Would you please copy the part of the material below that opens with the line containing "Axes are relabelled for" and closes with the line containing "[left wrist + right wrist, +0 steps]"? Copy it exactly, and only it.

Top of Excerpted records

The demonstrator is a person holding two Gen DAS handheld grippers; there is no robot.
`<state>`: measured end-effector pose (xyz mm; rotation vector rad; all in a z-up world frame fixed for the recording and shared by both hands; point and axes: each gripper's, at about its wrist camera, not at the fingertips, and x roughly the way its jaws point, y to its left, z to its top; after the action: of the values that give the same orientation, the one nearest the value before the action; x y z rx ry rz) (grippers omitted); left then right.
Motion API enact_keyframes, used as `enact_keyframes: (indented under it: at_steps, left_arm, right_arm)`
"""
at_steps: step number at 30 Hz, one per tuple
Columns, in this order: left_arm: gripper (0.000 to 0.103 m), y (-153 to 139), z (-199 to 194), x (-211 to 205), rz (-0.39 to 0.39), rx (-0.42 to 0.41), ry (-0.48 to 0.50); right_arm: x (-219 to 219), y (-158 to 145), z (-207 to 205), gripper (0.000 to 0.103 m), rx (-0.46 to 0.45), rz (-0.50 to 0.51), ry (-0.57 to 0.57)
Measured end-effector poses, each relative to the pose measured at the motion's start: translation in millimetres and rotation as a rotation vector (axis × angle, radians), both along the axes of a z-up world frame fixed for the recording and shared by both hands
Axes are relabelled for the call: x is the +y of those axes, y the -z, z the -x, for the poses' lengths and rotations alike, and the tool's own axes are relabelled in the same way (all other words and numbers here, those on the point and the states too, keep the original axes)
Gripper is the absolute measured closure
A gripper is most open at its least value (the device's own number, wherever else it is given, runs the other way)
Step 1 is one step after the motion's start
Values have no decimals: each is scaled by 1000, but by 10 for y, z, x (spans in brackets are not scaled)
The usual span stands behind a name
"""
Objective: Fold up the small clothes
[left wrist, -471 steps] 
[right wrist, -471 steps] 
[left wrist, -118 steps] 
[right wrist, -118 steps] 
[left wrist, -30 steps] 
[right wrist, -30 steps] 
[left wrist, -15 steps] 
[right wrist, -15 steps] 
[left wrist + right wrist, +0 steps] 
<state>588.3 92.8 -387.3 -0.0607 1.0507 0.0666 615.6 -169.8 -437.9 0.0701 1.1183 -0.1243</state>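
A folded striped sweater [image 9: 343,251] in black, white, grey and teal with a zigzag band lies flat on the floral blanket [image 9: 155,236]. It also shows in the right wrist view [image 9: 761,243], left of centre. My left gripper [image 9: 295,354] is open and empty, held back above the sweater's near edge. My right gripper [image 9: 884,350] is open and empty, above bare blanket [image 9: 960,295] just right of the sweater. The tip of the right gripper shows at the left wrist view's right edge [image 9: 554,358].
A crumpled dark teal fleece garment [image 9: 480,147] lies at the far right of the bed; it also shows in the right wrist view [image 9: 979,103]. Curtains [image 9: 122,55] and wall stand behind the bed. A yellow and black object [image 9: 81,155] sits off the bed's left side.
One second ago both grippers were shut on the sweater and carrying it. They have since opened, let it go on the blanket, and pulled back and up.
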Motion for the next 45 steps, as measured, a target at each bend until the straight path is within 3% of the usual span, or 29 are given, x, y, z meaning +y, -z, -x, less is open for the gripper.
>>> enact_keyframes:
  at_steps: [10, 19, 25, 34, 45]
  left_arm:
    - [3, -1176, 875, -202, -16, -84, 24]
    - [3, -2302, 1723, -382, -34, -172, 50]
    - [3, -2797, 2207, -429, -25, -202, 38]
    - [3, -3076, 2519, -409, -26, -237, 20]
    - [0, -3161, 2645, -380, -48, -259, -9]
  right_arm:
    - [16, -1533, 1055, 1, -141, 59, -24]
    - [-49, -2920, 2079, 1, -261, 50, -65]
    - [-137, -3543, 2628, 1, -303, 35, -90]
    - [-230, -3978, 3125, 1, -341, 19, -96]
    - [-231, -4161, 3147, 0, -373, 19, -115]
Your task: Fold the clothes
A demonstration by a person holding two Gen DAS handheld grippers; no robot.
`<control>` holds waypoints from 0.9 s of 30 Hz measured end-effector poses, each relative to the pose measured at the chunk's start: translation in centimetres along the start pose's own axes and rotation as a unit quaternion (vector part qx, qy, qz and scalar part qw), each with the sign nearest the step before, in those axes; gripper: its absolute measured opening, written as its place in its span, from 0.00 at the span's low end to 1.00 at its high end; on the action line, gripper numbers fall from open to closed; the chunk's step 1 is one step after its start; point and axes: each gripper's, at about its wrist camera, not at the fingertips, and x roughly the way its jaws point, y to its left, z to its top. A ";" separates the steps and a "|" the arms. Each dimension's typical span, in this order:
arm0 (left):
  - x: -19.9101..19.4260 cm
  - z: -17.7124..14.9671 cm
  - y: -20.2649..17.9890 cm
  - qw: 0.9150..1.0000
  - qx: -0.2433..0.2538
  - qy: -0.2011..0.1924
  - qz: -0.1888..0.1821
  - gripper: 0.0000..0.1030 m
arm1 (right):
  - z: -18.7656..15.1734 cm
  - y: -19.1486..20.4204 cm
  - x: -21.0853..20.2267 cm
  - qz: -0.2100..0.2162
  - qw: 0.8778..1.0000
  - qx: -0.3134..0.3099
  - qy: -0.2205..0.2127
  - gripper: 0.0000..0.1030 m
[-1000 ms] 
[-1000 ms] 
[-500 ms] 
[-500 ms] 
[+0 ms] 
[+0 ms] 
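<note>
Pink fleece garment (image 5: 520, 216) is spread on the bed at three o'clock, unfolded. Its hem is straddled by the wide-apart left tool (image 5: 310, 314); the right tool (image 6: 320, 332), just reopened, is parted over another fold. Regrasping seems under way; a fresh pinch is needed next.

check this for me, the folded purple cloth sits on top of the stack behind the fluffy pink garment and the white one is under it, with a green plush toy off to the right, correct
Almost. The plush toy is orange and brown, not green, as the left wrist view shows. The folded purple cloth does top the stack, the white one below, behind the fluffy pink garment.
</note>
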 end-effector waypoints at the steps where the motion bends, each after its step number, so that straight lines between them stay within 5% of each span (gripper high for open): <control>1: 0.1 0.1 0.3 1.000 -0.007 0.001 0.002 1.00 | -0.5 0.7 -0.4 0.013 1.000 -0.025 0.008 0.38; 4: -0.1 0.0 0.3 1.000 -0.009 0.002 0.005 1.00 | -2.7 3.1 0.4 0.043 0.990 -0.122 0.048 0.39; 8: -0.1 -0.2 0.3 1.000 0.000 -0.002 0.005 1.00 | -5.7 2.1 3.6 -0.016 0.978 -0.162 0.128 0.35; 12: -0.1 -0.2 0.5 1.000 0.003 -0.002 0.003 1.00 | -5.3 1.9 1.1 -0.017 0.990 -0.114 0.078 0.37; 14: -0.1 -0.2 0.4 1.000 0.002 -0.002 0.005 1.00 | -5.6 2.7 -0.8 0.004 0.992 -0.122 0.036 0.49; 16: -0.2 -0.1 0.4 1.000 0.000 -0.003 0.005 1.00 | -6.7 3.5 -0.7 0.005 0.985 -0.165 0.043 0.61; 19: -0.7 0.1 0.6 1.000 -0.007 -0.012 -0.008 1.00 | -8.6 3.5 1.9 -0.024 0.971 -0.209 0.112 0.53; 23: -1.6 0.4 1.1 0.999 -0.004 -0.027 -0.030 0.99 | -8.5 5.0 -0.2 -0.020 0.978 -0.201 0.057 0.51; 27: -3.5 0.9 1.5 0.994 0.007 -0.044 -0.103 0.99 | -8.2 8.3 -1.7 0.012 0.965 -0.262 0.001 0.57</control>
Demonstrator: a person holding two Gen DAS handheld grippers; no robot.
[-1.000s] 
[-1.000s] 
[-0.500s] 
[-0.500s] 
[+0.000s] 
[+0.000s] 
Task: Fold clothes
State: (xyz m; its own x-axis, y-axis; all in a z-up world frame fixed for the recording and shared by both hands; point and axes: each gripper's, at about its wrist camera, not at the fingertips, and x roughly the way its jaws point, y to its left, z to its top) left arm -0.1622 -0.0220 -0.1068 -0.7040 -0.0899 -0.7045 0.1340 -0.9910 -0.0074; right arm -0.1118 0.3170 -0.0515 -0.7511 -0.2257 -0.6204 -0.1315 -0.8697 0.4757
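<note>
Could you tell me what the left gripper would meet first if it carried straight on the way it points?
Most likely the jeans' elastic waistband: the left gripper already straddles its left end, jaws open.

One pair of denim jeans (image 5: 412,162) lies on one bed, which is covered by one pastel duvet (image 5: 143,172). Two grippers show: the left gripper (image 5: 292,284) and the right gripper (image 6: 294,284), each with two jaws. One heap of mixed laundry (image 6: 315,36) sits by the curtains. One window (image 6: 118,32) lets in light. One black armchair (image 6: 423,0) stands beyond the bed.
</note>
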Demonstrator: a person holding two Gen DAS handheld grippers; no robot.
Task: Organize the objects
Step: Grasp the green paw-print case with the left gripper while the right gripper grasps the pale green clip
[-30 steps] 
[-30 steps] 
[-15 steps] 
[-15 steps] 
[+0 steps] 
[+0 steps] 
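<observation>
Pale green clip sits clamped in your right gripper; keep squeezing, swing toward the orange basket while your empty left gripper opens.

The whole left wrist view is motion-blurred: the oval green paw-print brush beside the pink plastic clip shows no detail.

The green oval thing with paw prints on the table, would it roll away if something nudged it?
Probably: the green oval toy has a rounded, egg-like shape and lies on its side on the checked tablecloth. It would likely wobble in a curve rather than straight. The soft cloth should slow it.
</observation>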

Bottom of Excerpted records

Answer for the task -
Axes are relabelled for the call: x is the +y of those axes, y the -z, z the -x, for the poses' lengths and rotations alike, and the tool's own axes are relabelled in the same way (all other words and numbers here, those on the point and the states too, keep the original axes)
Gripper is the absolute measured closure
A gripper is most open at its least value (the device's own number, wherever else it is given, runs the other way)
Step 1 is one step after the motion's start
Values have no decimals: each is scaled by 1000, but by 10 for y, z, x (spans in brackets are not scaled)
The usual span stands behind a name
"""
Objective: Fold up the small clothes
[left wrist, -471 steps] 
[right wrist, -471 steps] 
[left wrist, -118 steps] 
[right wrist, -118 steps] 
[left wrist, -30 steps] 
[right wrist, -30 steps] 
[left wrist, -15 steps] 
[right wrist, -15 steps] 
[left wrist + right wrist, +0 steps] 

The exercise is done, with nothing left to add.